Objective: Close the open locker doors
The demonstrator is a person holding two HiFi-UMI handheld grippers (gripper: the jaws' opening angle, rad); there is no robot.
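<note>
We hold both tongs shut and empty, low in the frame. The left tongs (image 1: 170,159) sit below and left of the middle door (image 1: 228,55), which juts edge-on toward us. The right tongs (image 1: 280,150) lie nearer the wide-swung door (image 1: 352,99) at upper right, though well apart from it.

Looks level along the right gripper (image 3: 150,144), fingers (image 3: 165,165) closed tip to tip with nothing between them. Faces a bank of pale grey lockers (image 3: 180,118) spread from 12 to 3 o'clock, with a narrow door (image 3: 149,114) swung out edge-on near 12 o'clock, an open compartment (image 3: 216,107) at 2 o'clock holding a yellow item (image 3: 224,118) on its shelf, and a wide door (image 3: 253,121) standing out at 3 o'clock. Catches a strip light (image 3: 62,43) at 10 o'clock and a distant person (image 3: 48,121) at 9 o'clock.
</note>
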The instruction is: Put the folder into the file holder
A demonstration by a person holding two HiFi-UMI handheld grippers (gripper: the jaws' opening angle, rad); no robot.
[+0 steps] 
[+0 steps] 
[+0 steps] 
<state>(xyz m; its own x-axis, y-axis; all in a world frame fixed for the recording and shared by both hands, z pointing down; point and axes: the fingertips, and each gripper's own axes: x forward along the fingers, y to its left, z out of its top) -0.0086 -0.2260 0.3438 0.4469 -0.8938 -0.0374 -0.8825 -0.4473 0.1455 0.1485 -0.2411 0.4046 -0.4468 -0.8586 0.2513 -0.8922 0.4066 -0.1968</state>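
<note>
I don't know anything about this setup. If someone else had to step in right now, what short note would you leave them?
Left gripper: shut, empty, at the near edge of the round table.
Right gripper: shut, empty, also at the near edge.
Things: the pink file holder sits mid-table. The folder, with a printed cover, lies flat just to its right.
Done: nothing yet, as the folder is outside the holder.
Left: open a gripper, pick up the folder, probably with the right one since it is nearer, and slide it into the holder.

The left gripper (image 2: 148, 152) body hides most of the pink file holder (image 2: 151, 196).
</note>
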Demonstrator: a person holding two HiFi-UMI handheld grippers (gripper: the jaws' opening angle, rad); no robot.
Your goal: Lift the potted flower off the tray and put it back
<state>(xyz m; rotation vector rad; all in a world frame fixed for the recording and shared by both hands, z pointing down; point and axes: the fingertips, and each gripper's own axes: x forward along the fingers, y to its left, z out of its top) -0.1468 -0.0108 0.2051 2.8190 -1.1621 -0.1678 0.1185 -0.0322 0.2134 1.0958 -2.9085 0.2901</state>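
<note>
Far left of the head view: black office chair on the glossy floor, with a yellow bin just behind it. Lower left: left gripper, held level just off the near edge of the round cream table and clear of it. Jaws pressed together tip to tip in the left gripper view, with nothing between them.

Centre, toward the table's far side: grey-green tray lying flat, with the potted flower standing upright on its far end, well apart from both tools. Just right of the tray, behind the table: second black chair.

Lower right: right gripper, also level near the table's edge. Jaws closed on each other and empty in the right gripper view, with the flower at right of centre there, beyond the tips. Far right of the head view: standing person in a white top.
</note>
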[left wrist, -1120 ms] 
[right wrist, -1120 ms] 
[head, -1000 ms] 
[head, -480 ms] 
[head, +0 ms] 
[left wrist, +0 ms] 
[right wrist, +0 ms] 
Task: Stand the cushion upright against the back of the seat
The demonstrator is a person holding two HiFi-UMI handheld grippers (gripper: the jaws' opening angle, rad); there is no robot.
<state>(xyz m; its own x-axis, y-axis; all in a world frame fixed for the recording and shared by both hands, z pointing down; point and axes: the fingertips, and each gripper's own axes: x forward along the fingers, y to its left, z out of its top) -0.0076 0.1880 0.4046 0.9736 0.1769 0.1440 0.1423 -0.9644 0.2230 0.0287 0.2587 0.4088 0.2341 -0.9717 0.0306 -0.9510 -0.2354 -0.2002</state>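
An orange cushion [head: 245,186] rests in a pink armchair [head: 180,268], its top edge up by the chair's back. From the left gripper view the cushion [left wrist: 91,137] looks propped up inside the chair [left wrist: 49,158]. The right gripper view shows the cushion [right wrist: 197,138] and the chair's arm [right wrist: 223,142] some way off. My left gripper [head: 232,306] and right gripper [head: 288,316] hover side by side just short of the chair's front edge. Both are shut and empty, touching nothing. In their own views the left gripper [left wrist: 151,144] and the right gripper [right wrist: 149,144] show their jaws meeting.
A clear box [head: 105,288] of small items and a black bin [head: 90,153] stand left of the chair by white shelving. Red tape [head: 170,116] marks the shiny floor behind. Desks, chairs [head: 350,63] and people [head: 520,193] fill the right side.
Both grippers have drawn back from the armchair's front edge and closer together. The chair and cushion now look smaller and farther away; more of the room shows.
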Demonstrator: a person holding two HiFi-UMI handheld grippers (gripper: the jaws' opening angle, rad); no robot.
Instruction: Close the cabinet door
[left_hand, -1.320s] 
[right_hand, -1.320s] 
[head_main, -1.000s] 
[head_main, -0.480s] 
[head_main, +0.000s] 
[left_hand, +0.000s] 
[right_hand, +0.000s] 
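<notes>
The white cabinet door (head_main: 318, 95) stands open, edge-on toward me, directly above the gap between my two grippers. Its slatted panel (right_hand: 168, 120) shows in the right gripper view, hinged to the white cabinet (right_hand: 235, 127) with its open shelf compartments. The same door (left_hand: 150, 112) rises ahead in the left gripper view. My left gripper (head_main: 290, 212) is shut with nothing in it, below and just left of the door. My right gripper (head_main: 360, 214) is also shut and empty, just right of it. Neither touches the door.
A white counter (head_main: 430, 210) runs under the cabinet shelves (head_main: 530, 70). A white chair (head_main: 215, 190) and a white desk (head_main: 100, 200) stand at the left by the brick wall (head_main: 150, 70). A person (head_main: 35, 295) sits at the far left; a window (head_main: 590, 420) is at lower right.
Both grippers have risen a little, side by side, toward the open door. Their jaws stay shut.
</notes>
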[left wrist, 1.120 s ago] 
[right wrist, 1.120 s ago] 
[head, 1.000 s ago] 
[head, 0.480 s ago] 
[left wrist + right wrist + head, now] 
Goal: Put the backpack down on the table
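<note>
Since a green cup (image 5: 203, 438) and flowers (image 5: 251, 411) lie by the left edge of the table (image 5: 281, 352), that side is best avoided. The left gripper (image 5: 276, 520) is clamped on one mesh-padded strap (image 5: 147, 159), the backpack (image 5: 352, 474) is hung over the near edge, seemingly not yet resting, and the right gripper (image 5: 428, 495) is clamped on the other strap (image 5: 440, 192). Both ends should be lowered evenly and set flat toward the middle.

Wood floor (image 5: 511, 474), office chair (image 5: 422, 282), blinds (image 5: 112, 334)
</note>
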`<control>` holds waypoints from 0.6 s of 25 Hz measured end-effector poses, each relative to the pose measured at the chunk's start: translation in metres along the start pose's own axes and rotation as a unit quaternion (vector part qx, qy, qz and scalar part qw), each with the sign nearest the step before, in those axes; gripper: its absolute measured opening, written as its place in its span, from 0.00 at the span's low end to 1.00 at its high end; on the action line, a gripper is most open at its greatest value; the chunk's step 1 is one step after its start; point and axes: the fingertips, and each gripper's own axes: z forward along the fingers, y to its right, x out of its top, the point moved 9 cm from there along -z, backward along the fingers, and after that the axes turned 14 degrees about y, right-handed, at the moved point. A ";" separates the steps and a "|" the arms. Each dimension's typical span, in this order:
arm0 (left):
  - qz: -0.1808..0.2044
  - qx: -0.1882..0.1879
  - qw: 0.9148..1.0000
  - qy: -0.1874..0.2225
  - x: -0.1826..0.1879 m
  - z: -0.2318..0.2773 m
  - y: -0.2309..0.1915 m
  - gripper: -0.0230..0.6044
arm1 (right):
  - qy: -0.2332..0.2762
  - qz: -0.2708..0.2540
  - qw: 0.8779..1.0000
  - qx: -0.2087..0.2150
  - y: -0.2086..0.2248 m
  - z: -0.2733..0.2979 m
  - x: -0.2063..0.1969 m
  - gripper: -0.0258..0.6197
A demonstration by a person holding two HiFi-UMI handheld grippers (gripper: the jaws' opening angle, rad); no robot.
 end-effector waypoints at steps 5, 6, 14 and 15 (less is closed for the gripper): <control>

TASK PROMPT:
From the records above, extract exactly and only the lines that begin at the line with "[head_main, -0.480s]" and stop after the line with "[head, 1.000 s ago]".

WORKED SOLUTION:
[head_main, -0.480s] 
[head_main, +0.000s] 
[left_hand, +0.000s] 
[right_hand, +0.000s] 
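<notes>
The white cabinet door (head_main: 318, 95) stands open, edge-on toward me, directly above the gap between my two grippers. Its slatted panel (right_hand: 168, 120) shows in the right gripper view, hinged to the white cabinet (right_hand: 235, 127) with its open shelf compartments. The same door (left_hand: 150, 112) rises ahead in the left gripper view. My left gripper (head_main: 290, 212) is shut with nothing in it, below and just left of the door. My right gripper (head_main: 360, 214) is also shut and empty, just right of it. Neither touches the door.
A white counter (head_main: 430, 210) runs under the cabinet shelves (head_main: 530, 70). A white chair (head_main: 215, 190) and a white desk (head_main: 100, 200) stand at the left by the brick wall (head_main: 150, 70). A person (head_main: 35, 295) sits at the far left; a window (head_main: 590, 420) is at lower right.
Both grippers have risen a little, side by side, toward the open door. Their jaws stay shut.
</notes>
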[left wrist, 1.120 s ago] 
[right wrist, 1.120 s ago] 
[head, 1.000 s ago] 

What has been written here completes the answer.